After each ambulance run, EMS workers are required by state law to log a patient care report of vital signs, dispatch time and medical procedures performed en route. The data goes to the hospital staff, the fire department and Ohio health officials.
'This report is our legal document of what transpired during the incident,' said Vince Papa, EMS coordinator for Norwich Township. In the past, EMS workers filled out a paper report, which took about 45 minutes per incident. Then the EMS workers had to give the hospital staff a copy when they transferred the patient. Often they had to take time explaining their special procedure codes to the hospital staff.
The form had a space for describing the incident, which was fine as long as the hospital staff could read the handwriting, Papa said.
Send to printer
Now EMS crews use an infrared port to beam the data to printers at nine hospitals in Franklin County. 'It prints out in plain English'no codes,' Papa said.
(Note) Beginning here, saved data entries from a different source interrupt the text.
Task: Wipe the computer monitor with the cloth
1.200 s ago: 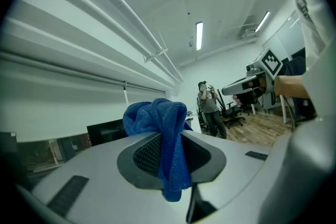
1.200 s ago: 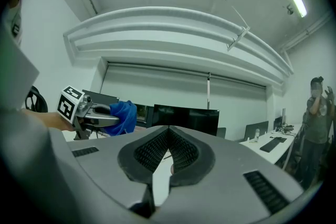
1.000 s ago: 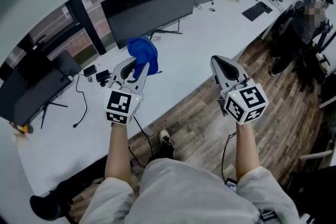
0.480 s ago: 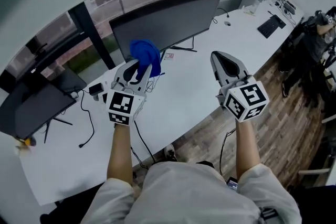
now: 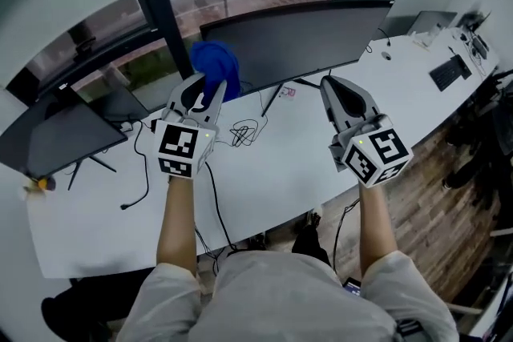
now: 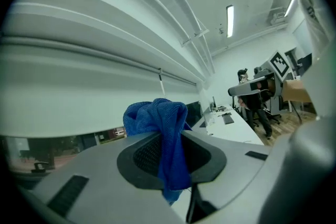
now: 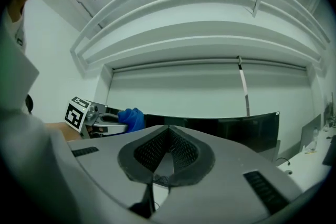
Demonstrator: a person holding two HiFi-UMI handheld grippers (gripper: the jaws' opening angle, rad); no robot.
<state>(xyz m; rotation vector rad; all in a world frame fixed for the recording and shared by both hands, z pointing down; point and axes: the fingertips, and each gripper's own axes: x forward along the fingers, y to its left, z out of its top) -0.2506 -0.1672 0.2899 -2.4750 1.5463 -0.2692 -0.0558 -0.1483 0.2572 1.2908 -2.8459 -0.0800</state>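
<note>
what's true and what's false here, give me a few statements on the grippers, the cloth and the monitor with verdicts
1. The left gripper is shut on the blue cloth. True.
2. The right gripper holds a second cloth. False: its jaws are together with nothing between them.
3. The cloth lies spread flat on the white desk. False: it is bunched up in the left gripper, raised near the left end of the curved monitor.
4. The curved monitor's screen is dark. True.
5. A loose tangle of cable lies on the desk between the two grippers. True.
</note>
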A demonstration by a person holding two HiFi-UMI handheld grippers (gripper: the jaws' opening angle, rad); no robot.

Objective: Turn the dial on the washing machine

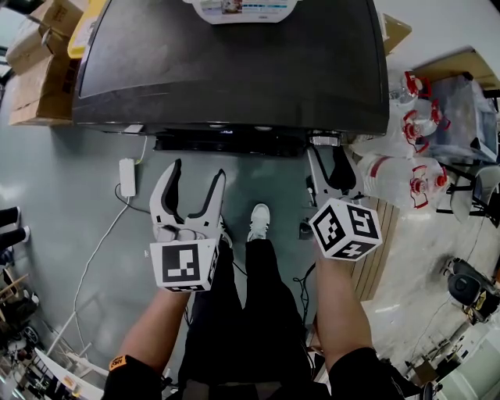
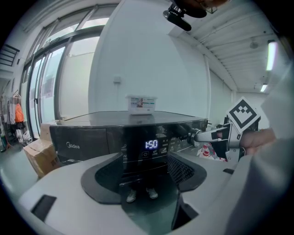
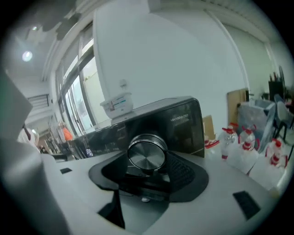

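Standing before the dark washing machine [image 1: 234, 70], the person held both tools out toward its front. The right gripper [image 1: 328, 160] reached the right end of the front panel. Its own view showed the round, brushed-metal dial [image 3: 147, 155] filling the gap between its two jaws, with the pads set against the rim on either side, so it was closed on the dial. The left gripper [image 1: 197, 173] hung back from the machine, over the floor, its jaws spread with nothing between them. Through that gap the lit display [image 2: 151, 144] glowed on the front panel. A white box [image 1: 242, 8] sat at the back of the machine's lid. Cardboard boxes [image 1: 39, 70] stood by the machine's left side, and spray bottles [image 1: 402, 176] with red heads clustered on the floor to its right.
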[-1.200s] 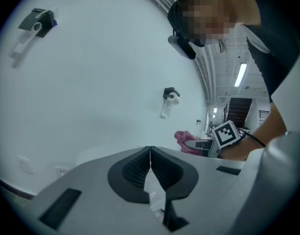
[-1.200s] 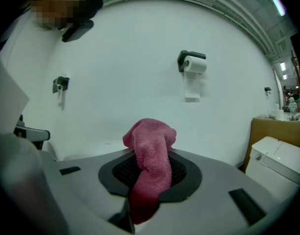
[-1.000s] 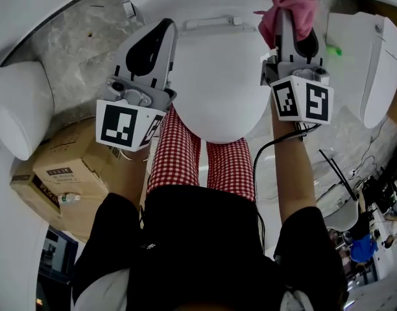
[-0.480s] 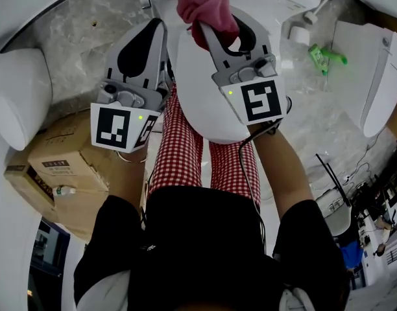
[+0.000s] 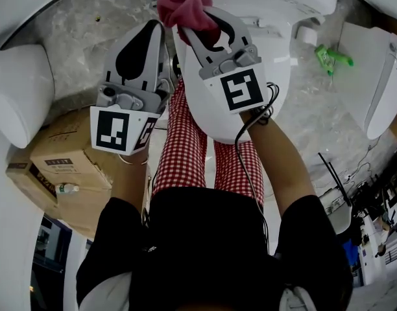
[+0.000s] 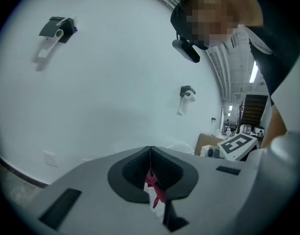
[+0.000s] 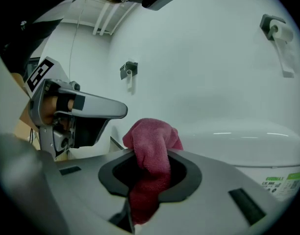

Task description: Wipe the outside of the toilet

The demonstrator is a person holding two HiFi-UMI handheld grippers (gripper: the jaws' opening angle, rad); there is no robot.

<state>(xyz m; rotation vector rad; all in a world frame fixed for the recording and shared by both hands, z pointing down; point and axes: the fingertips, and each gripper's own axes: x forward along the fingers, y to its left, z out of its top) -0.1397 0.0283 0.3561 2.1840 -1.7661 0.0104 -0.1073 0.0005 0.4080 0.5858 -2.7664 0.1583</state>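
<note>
We stand over the toilet (image 5: 208, 118). Its long axis runs from the tank at the head view's top edge down to us, and its rounded front points at our red-checked legs (image 5: 179, 154). Its shell is smooth, glossy white, and the lid is a plain oval.

The right gripper (image 5: 195, 34) is clenched on a pink cloth (image 5: 182, 2). The cloth is soft, nubbly terry, bunched into a lump above the jaw tips with a tail hanging down between the dark pads. It sits at the toilet's rear left corner, where lid meets tank; we cannot tell whether it presses on the porcelain.

The left gripper (image 5: 153, 34) hovers just beside it off the toilet's left side. Its jaws are closed tip to tip on nothing.

A second ago the cloth was at the lid's rear right. It has since swept across to the left, while the left gripper has hardly shifted.

A cardboard box (image 5: 62, 161) lies on the grey marble floor (image 5: 75, 31).
</note>
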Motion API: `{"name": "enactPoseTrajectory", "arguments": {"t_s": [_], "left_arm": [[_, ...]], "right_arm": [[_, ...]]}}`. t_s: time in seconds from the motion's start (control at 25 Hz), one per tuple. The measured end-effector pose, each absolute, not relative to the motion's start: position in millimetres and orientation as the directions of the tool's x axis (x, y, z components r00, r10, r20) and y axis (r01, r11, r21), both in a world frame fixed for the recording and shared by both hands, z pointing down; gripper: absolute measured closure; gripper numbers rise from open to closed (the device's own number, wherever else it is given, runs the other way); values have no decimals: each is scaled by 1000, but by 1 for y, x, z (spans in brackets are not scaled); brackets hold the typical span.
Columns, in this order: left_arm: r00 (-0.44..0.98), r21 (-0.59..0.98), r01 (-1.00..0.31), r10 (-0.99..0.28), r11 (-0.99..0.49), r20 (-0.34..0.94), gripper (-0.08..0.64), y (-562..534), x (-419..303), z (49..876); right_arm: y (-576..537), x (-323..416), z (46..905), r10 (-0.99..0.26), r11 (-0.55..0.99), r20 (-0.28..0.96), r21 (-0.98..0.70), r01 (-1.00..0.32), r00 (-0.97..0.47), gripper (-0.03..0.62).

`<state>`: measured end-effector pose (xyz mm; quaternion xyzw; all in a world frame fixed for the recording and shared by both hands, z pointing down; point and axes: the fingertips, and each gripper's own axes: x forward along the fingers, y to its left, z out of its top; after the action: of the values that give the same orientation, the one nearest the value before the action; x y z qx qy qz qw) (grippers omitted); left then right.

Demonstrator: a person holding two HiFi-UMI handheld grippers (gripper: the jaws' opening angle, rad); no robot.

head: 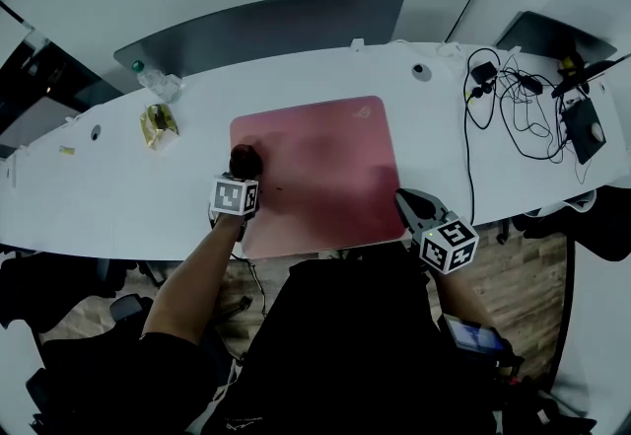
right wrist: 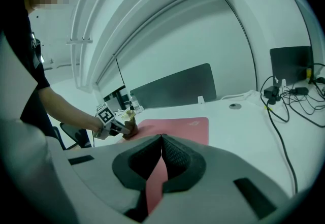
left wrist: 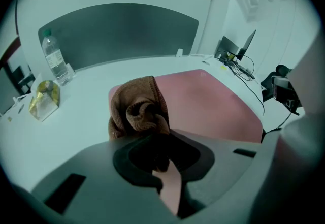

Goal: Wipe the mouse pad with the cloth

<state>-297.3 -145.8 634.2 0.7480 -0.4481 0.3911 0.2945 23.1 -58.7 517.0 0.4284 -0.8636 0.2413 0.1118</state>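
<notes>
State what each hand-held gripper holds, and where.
Left hand-held gripper clamps the brown cloth by its bunched near end; right hand-held gripper is shut, holding nothing.

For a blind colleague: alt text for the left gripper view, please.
The left claw is shut on a bunched brown cloth at the left edge of a pink mouse pad on a white desk; a water bottle stands far left.

White curved surface (head: 108,216), grey divider panel (head: 266,29) along its far edge, wood floor (head: 523,260) below, monitor (head: 547,34) and cables (head: 513,108) far right.
</notes>
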Motion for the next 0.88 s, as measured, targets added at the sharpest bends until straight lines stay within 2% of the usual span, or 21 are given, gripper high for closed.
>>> {"name": "enactPoseTrajectory", "arguments": {"t_s": [0.88], "left_arm": [[381, 210, -890, -408, -404, 830, 503, -153, -168, 640]], "right_arm": [[-101, 52, 522, -617, 573, 371, -392, -720, -694, 566]]}}
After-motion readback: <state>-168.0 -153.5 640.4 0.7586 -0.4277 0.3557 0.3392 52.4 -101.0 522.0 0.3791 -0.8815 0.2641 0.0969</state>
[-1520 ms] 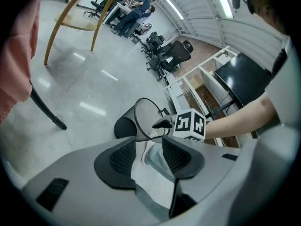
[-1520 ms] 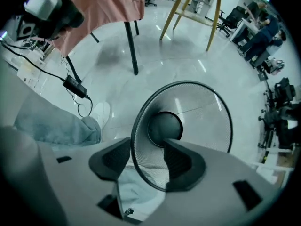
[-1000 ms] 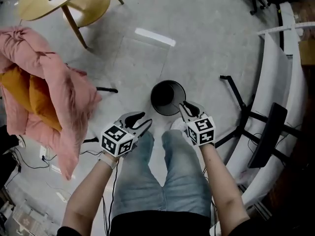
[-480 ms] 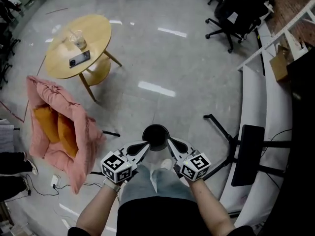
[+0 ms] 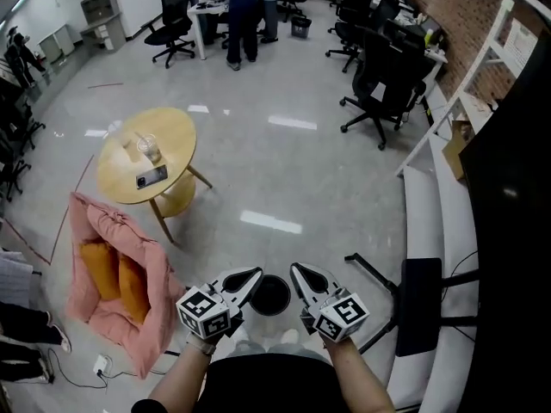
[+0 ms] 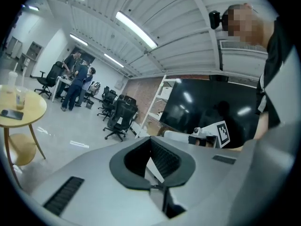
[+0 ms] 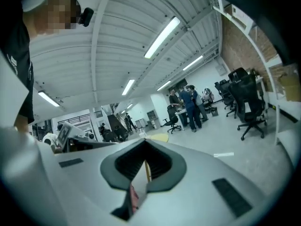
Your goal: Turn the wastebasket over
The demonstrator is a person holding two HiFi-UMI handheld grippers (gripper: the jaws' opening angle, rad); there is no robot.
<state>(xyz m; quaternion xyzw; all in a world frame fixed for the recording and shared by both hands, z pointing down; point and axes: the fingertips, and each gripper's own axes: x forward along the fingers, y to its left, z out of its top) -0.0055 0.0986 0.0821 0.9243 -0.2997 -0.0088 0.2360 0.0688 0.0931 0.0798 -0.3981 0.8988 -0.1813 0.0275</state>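
This is an open-plan office. A polished grey floor (image 5: 284, 170) spreads around a round yellow surface (image 5: 129, 166) on splayed wooden legs, which carries a glass (image 5: 149, 148) and a phone (image 5: 151, 177). Beyond that surface, at the far end of the room, a few people (image 5: 245, 11) stand at a white desk (image 5: 205, 11). To the right of the surface, black swivel chairs (image 5: 379, 84) cluster at workstations along a brick wall (image 5: 439, 7), next to white shelving (image 5: 495, 58). Long strip lights (image 6: 135, 29) run across a white ribbed ceiling (image 6: 188, 36). On the near side of the surface, a pink padded seat (image 5: 129, 269) with orange cushions lies on the floor, which gives it the look of a lounge corner.
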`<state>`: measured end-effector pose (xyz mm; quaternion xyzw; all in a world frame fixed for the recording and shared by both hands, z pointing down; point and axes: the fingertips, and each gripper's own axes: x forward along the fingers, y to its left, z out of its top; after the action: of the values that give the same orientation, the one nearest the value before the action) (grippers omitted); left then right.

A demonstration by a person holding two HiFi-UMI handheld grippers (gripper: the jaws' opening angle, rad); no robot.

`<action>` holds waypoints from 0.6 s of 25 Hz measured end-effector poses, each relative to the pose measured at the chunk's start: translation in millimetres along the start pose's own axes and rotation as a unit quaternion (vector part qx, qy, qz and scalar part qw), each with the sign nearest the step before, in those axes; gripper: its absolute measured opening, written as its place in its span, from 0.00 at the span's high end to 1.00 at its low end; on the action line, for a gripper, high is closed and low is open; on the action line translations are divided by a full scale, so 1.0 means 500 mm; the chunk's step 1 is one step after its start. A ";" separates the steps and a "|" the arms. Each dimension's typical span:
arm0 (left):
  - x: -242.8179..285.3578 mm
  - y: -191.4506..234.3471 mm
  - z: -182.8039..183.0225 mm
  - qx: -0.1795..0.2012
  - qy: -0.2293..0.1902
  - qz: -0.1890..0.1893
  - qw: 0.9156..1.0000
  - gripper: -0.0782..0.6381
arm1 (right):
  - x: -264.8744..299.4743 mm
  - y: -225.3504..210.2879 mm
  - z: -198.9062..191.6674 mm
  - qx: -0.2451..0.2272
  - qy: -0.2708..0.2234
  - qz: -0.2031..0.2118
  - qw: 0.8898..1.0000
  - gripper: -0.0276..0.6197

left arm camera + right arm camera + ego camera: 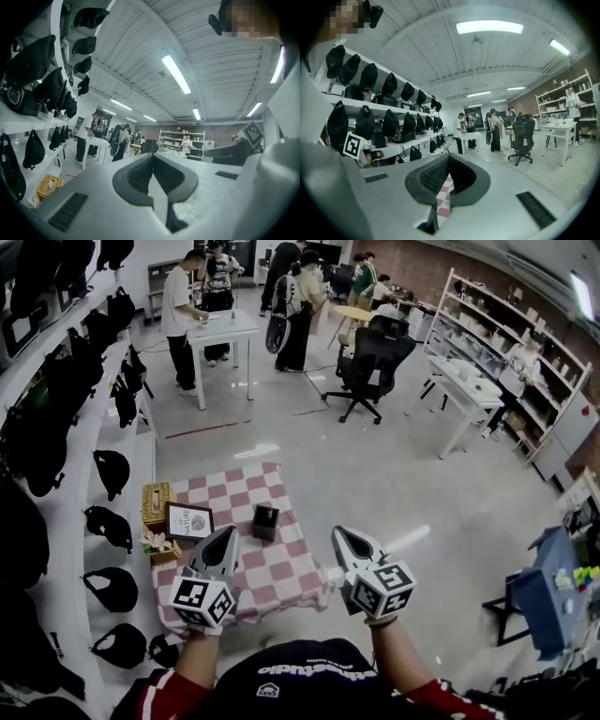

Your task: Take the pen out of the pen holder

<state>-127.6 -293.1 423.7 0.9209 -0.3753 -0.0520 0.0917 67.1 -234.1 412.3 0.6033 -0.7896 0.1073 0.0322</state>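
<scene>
A small dark pen holder (265, 521) stands on a low table under a pink-and-white checked cloth (286, 568). No pen can be made out in it at this size. My left gripper (231, 532) hovers over the cloth just left of the holder and nearer to me, its jaws together and empty. Off to the holder's right, my right gripper (338, 533) sits at the cloth's right edge, also closed on nothing. In the left gripper view the left gripper (153, 154) points level across the room. The right gripper (449, 154) shows a strip of checked cloth (444, 190) behind its tips.
A framed picture (188, 520), a wicker basket (157, 503) and small flowers (155, 543) sit at the cloth's left edge. White shelves with black caps and bags (56, 427) run along the left. Several people stand at a white table (223, 330); an office chair (375, 357) stands beyond.
</scene>
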 end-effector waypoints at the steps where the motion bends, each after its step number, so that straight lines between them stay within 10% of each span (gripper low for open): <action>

That has reduced the time EMS crews spend at the hospital explaining the circumstances. Papa said that's the biggest benefit because it 'gets the emergency vehicles back out on the road as soon as possible, ready to handle the next emergency.'
When the EMS crew returns to the fire station, they 'cradle sync' the device with larger systems using Microsoft ActiveSync and a Universal Serial Bus port. The data is immediately available for statistical analysis. Before, data would stay on paper for days or weeks before it was keyed into the database. Township officials estimated they have reduced data processing costs by more than 90 percent.
The software meets HIPAA regulations for privacy and confidentiality, Papa said. Clayton IDS officials are adding password protection as an extra privacy measure.